What you will do
In the answer, each line from the top of the material through the line that contains "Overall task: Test" is restated exactly. No picture is given again.

◆ ◆ ◆ ◆ ◆ ◆ ◆

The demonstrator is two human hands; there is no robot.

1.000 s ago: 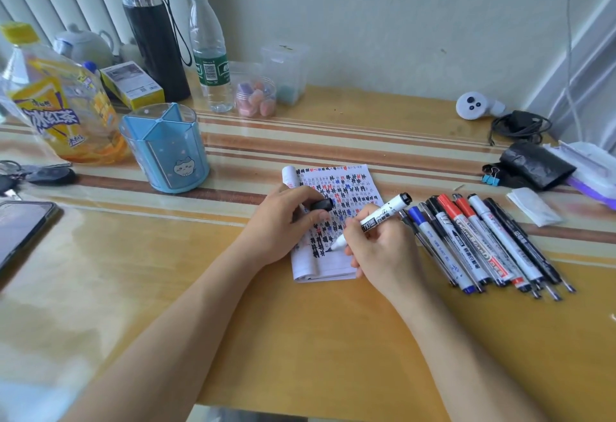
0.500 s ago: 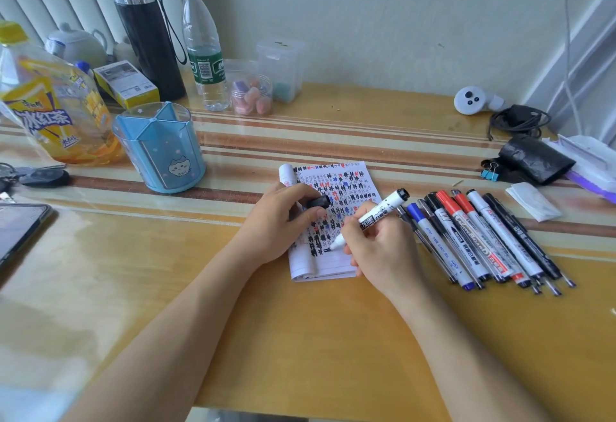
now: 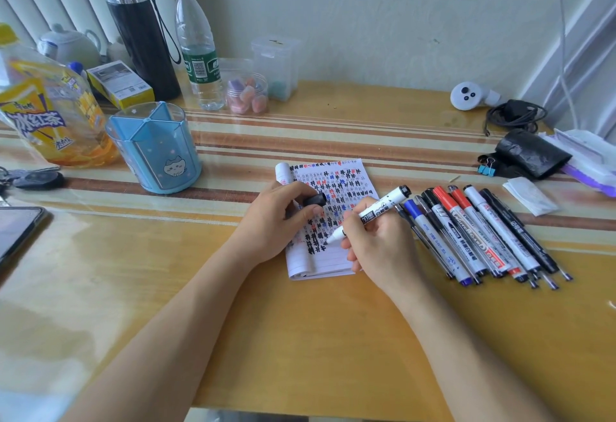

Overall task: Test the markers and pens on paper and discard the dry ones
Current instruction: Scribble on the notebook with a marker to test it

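Right hand (image 3: 380,248) grips the white-barrelled black marker (image 3: 383,208), tip touching the small lined paper notepad (image 3: 330,263) mid-table; left hand (image 3: 273,221) pinches its black plastic cap (image 3: 315,200). I'd do short, light strokes on blank lines.

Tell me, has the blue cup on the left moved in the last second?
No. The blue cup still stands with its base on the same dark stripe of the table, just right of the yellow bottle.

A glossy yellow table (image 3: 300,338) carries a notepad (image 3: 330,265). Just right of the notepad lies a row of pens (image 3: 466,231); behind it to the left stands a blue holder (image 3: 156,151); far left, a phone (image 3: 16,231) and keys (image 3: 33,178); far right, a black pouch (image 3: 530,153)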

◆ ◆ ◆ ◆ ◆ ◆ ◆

Task output
The demonstrator is two human hands; there is no robot.

1.000 s ago: 
0.500 s ago: 
now: 

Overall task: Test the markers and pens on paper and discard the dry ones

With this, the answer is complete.